_WORK TO COMPLETE_. Repeat the entries below exactly, missing none.

__________________________________________________

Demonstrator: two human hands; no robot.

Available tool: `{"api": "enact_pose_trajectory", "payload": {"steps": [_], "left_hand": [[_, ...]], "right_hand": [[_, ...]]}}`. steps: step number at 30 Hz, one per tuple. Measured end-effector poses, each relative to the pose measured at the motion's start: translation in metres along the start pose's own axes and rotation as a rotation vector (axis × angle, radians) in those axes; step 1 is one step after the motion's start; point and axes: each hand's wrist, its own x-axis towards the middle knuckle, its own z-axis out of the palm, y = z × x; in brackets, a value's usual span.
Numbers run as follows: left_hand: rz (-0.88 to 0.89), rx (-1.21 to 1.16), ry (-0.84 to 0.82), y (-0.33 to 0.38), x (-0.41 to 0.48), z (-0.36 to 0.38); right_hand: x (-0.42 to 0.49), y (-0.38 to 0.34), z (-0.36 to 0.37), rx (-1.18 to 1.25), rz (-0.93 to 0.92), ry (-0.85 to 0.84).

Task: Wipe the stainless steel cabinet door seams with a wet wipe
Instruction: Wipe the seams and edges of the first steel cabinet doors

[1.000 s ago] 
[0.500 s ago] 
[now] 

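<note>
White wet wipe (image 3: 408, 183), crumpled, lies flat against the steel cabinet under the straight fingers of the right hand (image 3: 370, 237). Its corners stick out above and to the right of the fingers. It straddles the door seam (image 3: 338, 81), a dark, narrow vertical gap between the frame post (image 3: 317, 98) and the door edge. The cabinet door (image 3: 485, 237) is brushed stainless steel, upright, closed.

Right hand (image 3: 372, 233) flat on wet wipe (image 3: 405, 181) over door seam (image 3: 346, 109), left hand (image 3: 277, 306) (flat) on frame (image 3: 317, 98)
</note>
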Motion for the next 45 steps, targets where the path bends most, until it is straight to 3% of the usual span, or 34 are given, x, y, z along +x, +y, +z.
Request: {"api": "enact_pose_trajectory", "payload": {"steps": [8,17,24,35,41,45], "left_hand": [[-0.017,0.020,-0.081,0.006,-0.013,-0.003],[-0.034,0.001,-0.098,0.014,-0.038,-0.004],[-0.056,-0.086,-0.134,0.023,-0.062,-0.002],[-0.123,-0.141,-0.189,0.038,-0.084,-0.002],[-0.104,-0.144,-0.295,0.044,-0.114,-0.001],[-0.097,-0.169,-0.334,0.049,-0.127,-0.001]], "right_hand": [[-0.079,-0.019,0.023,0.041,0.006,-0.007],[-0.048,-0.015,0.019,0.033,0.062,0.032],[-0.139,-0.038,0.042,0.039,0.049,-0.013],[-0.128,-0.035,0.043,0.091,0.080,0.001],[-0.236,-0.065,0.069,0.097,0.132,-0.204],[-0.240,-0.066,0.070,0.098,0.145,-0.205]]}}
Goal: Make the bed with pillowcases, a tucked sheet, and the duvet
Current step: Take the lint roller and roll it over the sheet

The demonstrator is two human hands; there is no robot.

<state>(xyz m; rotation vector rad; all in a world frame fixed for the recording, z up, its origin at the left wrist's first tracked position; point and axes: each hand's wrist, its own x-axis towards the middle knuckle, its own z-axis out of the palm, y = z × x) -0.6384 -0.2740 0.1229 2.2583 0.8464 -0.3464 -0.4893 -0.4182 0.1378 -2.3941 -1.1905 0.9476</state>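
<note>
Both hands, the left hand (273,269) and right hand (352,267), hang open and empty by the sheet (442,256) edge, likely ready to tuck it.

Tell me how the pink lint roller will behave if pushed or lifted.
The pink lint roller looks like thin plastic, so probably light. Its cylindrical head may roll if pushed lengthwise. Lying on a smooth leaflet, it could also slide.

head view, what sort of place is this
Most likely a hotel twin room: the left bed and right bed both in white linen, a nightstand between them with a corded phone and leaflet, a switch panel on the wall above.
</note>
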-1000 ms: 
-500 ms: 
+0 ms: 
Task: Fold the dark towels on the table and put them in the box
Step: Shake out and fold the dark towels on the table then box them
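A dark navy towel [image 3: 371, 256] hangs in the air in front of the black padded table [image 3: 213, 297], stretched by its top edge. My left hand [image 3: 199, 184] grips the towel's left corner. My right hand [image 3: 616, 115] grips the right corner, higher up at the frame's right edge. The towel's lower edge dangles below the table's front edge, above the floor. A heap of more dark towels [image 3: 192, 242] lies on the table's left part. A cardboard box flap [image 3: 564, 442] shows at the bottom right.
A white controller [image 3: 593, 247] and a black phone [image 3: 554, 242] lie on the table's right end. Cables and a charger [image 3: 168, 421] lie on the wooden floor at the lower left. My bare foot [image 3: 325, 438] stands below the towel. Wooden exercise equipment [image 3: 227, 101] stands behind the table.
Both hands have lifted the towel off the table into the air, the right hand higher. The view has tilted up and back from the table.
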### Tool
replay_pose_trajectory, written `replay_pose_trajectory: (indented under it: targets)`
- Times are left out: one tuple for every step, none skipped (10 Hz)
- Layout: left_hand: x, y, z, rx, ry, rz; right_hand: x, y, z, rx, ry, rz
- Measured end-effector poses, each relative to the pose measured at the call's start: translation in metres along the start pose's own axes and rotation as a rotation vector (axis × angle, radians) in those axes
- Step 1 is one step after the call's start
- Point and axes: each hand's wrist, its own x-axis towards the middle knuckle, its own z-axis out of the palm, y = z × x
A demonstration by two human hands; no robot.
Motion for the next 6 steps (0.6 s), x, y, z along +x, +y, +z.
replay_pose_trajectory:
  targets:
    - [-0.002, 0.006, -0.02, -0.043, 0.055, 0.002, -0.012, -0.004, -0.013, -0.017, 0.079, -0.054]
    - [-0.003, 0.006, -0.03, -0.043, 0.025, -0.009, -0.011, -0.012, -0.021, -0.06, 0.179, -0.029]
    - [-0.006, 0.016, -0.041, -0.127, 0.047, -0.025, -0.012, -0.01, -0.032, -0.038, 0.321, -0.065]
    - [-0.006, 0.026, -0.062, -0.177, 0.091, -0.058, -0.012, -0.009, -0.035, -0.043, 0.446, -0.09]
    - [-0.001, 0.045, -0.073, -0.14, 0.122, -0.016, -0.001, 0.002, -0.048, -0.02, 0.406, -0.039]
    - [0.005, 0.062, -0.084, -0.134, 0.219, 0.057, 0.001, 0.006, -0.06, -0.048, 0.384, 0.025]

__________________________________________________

_PROBLEM SOLUTION_.
Demonstrator: two human hands; no robot.

Available tool: `{"api": "enact_pose_trajectory", "payload": {"steps": [_], "left_hand": [[_, ...]], "right_hand": [[_, ...]]}}`. steps: step number at 30 Hz, one per tuple. Measured end-effector poses, each relative to the pose measured at the motion's start: translation in metres along the start pose's own axes and rotation as a rotation vector (axis × angle, radians) in those axes; step 1 is one step after the motion's start; point and axes: each hand's wrist, its own x-axis towards the middle knuckle, its own z-axis out of the palm, y = z × x; in brackets, a value's usual span.
Numbers run as follows: left_hand: rz (-0.88 to 0.89), rx (-1.21 to 1.16), ry (-0.84 to 0.82), y (-0.33 to 0.38), x (-0.41 to 0.48), z (-0.36 to 0.38); right_hand: x (-0.42 to 0.49), y (-0.38 to 0.34), z (-0.36 to 0.37), rx (-1.18 to 1.25), rz (-0.93 to 0.92), ry (-0.85 to 0.84).

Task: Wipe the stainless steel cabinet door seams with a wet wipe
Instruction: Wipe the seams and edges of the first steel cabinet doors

[1.000 s ago] 
[0.500 s ago] 
[now] 

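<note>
White wet wipe (image 3: 408, 183), crumpled, lies flat against the steel cabinet under the straight fingers of the right hand (image 3: 370, 237). Its corners stick out above and to the right of the fingers. It straddles the door seam (image 3: 338, 81), a dark, narrow vertical gap between the frame post (image 3: 317, 98) and the door edge. The cabinet door (image 3: 485, 237) is brushed stainless steel, upright, closed.

Right hand (image 3: 372, 233) flat on wet wipe (image 3: 405, 181) over door seam (image 3: 346, 109), left hand (image 3: 277, 306) (flat) on frame (image 3: 317, 98)
</note>
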Motion for the next 45 steps, targets where the path bends most, until it is straight to 3% of the usual span, or 34 are given, x, y, z along +x, +y, +z.
Request: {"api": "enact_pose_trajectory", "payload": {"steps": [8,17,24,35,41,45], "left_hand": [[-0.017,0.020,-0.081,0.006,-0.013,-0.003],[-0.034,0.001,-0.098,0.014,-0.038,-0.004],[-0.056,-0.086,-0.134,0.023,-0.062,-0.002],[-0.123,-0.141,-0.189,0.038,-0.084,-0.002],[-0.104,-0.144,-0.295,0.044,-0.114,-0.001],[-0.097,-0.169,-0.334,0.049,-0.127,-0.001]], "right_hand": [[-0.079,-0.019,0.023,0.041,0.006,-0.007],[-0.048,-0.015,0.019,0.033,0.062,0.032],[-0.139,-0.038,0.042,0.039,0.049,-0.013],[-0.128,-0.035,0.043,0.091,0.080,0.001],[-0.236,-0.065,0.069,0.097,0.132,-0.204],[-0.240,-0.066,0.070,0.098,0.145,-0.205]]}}
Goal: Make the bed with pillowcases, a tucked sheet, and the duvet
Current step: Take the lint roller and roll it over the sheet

The demonstrator is two human hands; there is no robot.

<state>(xyz m; rotation vector rad; all in a world frame fixed for the recording, z up, its origin at the left wrist's first tracked position; point and axes: each hand's wrist, its own x-axis towards the middle knuckle, its own z-axis out of the palm, y = z × x) -0.6384 -0.2740 0.1229 2.2583 0.8464 -0.3464 -0.4893 -0.4182 0.1378 -2.3941 -1.1905 0.9476</state>
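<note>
Both hands, the left hand (273,269) and right hand (352,267), hang open and empty by the sheet (442,256) edge, likely ready to tuck it.

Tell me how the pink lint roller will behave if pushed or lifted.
The pink lint roller looks like thin plastic, so probably light. Its cylindrical head may roll if pushed lengthwise. Lying on a smooth leaflet, it could also slide.

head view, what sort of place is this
Most likely a hotel twin room: the left bed and right bed both in white linen, a nightstand between them with a corded phone and leaflet, a switch panel on the wall above.
</note>
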-1000 ms: 
-500 ms: 
+0 ms: 
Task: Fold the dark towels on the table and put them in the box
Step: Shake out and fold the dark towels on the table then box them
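A dark navy towel [image 3: 371, 256] hangs in the air in front of the black padded table [image 3: 213, 297], stretched by its top edge. My left hand [image 3: 199, 184] grips the towel's left corner. My right hand [image 3: 616, 115] grips the right corner, higher up at the frame's right edge. The towel's lower edge dangles below the table's front edge, above the floor. A heap of more dark towels [image 3: 192, 242] lies on the table's left part. A cardboard box flap [image 3: 564, 442] shows at the bottom right.
A white controller [image 3: 593, 247] and a black phone [image 3: 554, 242] lie on the table's right end. Cables and a charger [image 3: 168, 421] lie on the wooden floor at the lower left. My bare foot [image 3: 325, 438] stands below the towel. Wooden exercise equipment [image 3: 227, 101] stands behind the table.
Both hands have lifted the towel off the table into the air, the right hand higher. The view has tilted up and back from the table.
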### Tool
replay_pose_trajectory, written `replay_pose_trajectory: (indented under it: targets)`
- Times are left out: one tuple for every step, none skipped (10 Hz)
- Layout: left_hand: x, y, z, rx, ry, rz; right_hand: x, y, z, rx, ry, rz
- Measured end-effector poses, each relative to the pose measured at the call's start: translation in metres along the start pose's own axes and rotation as a rotation vector (axis × angle, radians) in those axes
- Step 1 is one step after the call's start
- Point and axes: each hand's wrist, its own x-axis towards the middle knuckle, its own z-axis out of the palm, y = z × x
A demonstration by two human hands; no robot.
Motion for the next 6 steps (0.6 s), x, y, z along +x, +y, +z.
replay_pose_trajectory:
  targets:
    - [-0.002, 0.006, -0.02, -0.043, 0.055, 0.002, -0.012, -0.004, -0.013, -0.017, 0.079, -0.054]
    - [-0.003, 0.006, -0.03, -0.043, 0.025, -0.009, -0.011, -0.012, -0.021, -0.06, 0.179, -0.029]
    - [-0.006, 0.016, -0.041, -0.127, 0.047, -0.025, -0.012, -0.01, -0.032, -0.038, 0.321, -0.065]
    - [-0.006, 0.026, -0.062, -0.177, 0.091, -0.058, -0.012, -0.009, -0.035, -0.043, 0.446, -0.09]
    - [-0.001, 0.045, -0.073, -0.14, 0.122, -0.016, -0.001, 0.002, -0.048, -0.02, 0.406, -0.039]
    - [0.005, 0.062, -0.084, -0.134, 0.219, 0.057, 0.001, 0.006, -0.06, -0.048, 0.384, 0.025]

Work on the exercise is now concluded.